** Problem statement **
What is needed is an exact transcription of every record below.

** Extracted data **
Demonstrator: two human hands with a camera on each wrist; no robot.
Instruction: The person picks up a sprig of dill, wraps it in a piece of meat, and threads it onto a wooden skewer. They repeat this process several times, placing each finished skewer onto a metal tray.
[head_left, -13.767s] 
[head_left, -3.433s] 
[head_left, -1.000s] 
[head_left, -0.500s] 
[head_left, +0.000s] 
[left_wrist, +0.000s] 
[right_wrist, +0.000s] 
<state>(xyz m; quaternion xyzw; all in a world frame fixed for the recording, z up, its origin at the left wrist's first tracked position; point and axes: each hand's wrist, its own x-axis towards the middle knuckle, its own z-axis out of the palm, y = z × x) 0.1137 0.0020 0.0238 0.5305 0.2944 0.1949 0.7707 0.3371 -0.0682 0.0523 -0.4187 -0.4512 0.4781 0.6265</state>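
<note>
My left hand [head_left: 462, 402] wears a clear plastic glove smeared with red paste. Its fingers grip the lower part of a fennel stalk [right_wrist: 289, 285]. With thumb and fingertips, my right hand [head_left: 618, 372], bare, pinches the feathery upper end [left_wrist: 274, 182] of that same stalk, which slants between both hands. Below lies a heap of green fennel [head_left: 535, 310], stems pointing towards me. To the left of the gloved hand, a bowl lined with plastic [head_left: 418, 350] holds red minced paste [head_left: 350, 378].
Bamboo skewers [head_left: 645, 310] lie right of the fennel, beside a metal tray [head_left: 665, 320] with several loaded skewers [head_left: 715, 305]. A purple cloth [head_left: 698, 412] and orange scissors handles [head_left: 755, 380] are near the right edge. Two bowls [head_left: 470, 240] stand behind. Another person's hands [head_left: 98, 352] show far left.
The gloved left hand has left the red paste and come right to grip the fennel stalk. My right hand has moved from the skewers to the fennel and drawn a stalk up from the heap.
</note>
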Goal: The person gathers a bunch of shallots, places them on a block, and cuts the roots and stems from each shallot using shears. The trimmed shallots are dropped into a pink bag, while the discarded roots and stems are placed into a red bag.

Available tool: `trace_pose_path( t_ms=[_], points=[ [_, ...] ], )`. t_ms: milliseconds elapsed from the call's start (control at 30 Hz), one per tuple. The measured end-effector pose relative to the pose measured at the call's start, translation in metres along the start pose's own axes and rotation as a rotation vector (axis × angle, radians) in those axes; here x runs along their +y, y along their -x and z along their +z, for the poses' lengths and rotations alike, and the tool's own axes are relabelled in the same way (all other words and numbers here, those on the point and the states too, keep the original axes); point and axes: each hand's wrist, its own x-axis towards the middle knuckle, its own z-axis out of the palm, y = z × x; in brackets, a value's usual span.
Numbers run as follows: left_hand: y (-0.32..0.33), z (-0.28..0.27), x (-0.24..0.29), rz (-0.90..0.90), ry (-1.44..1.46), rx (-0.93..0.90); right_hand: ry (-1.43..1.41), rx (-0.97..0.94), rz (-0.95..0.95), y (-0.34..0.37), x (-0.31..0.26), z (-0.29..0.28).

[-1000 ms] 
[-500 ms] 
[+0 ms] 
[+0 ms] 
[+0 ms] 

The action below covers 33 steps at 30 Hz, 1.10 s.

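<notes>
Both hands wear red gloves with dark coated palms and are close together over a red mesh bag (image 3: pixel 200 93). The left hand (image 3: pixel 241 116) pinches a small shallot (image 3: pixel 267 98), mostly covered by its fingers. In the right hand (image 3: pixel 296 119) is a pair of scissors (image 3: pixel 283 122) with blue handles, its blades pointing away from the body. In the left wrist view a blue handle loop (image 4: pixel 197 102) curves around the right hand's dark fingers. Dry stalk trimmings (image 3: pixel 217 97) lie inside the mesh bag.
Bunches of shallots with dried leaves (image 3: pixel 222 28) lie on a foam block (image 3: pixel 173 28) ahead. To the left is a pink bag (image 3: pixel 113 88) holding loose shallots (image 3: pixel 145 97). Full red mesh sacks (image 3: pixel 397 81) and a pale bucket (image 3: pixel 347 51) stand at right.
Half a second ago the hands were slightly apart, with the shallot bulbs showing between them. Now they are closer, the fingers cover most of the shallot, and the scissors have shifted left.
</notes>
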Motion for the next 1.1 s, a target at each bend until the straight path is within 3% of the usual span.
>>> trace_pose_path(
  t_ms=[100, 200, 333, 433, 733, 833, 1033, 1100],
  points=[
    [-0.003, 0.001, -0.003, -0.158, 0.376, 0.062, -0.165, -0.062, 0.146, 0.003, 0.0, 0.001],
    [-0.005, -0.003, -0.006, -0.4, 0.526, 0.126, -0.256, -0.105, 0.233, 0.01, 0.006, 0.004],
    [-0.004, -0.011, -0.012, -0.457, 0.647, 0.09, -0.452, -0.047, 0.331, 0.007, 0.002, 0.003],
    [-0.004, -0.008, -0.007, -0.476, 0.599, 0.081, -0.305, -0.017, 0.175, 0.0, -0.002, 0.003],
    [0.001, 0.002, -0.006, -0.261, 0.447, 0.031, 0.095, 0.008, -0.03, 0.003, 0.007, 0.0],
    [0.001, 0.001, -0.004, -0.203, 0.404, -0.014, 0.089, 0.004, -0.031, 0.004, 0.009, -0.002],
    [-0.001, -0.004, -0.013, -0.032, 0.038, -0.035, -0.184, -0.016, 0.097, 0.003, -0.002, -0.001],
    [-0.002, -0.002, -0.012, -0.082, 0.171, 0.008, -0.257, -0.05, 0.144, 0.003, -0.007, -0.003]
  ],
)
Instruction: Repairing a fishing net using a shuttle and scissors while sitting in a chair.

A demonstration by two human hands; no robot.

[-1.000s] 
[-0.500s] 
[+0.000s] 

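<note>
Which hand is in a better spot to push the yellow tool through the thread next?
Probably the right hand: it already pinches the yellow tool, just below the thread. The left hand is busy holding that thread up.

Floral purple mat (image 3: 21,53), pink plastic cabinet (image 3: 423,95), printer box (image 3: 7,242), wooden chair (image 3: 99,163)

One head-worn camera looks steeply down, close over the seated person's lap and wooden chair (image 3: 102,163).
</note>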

** Written solution **
Demonstrator: two human hands with a camera on each wrist; no robot.
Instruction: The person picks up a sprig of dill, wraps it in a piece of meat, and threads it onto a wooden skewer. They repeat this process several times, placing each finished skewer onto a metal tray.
[head_left, -13.767s] 
[head_left, -3.433s] 
[head_left, -1.000s] 
[head_left, -0.500s] 
[head_left, +0.000s] 
[left_wrist, +0.000s] 
[right_wrist, +0.000s] 
<state>(xyz m; quaternion xyzw; all in a world frame fixed for the recording, z up, its origin at the left wrist's first tracked position; point and axes: each hand's wrist, its own x-axis towards the middle knuckle, its own z-axis out of the palm, y = z × x) 0.1137 0.0020 0.0238 0.5305 0.2944 0.1949 0.7707 0.3371 -0.0682 0.0523 -0.4187 -0.4512 0.4781 0.6265</state>
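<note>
My left hand [head_left: 462, 402] wears a clear plastic glove smeared with red paste. Its fingers grip the lower part of a fennel stalk [right_wrist: 289, 285]. With thumb and fingertips, my right hand [head_left: 618, 372], bare, pinches the feathery upper end [left_wrist: 274, 182] of that same stalk, which slants between both hands. Below lies a heap of green fennel [head_left: 535, 310], stems pointing towards me. To the left of the gloved hand, a bowl lined with plastic [head_left: 418, 350] holds red minced paste [head_left: 350, 378].
Bamboo skewers [head_left: 645, 310] lie right of the fennel, beside a metal tray [head_left: 665, 320] with several loaded skewers [head_left: 715, 305]. A purple cloth [head_left: 698, 412] and orange scissors handles [head_left: 755, 380] are near the right edge. Two bowls [head_left: 470, 240] stand behind. Another person's hands [head_left: 98, 352] show far left.
The gloved left hand has left the red paste and come right to grip the fennel stalk. My right hand has moved from the skewers to the fennel and drawn a stalk up from the heap.
</note>
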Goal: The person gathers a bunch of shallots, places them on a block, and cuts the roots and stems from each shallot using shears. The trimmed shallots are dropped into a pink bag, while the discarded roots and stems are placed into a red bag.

Available tool: `trace_pose_path( t_ms=[_], points=[ [_, ...] ], )`. t_ms: milliseconds elapsed from the call's start (control at 30 Hz), one per tuple. The measured end-effector pose relative to the pose measured at the call's start, translation in metres along the start pose's own axes and rotation as a rotation vector (axis × angle, radians) in those axes; here x runs along their +y, y along their -x and z along their +z, for the poses' lengths and rotations alike, and the tool's own axes are relabelled in the same way (all other words and numbers here, those on the point and the states too, keep the original axes); point and axes: each hand's wrist, its own x-axis towards the middle knuckle, its own z-axis out of the palm, y = z × x; in brackets, a value's usual span.
Numbers run as follows: left_hand: y (-0.32..0.33), z (-0.28..0.27), x (-0.24..0.29), rz (-0.90..0.90), ry (-1.44..1.46), rx (-0.93..0.90); right_hand: ry (-1.43..1.41), rx (-0.97..0.94), rz (-0.95..0.95), y (-0.34..0.37), x (-0.31..0.26), z (-0.29..0.28).

[-1000 ms] 
[-500 ms] 
[+0 ms] 
[+0 ms] 
[+0 ms] 

The action below covers 33 steps at 30 Hz, 1.10 s.

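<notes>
Both hands wear red gloves with dark coated palms and are close together over a red mesh bag (image 3: pixel 200 93). The left hand (image 3: pixel 241 116) pinches a small shallot (image 3: pixel 267 98), mostly covered by its fingers. In the right hand (image 3: pixel 296 119) is a pair of scissors (image 3: pixel 283 122) with blue handles, its blades pointing away from the body. In the left wrist view a blue handle loop (image 4: pixel 197 102) curves around the right hand's dark fingers. Dry stalk trimmings (image 3: pixel 217 97) lie inside the mesh bag.
Bunches of shallots with dried leaves (image 3: pixel 222 28) lie on a foam block (image 3: pixel 173 28) ahead. To the left is a pink bag (image 3: pixel 113 88) holding loose shallots (image 3: pixel 145 97). Full red mesh sacks (image 3: pixel 397 81) and a pale bucket (image 3: pixel 347 51) stand at right.
Half a second ago the hands were slightly apart, with the shallot bulbs showing between them. Now they are closer, the fingers cover most of the shallot, and the scissors have shifted left.
</notes>
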Motion for the next 1.1 s, a target at each bend until the straight path is within 3% of the usual span.
>>> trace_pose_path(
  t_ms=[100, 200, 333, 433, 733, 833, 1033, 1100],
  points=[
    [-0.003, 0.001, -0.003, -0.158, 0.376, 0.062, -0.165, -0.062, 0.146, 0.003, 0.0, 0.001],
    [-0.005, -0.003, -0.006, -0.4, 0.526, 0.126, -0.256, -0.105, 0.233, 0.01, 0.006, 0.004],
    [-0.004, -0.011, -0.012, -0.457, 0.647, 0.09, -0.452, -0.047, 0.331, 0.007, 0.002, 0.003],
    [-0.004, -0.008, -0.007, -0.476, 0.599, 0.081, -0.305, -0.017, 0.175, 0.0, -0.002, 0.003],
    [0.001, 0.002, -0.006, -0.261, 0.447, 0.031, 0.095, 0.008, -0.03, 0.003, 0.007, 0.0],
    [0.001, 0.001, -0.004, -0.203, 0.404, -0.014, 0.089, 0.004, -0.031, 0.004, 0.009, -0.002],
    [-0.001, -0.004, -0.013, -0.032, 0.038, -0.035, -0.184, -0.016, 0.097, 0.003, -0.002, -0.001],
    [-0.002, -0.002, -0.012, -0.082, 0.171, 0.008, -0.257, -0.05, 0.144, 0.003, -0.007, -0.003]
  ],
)
Instruction: Repairing a fishing net using a shuttle and scissors while sitting in a chair.

A demonstration by two human hands; no robot.

[-1.000s] 
[-0.500s] 
[+0.000s] 

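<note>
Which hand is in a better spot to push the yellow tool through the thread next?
Probably the right hand: it already pinches the yellow tool, just below the thread. The left hand is busy holding that thread up.

Floral purple mat (image 3: 21,53), pink plastic cabinet (image 3: 423,95), printer box (image 3: 7,242), wooden chair (image 3: 99,163)

One head-worn camera looks steeply down, close over the seated person's lap and wooden chair (image 3: 102,163).
</note>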

That concludes the output for this exercise.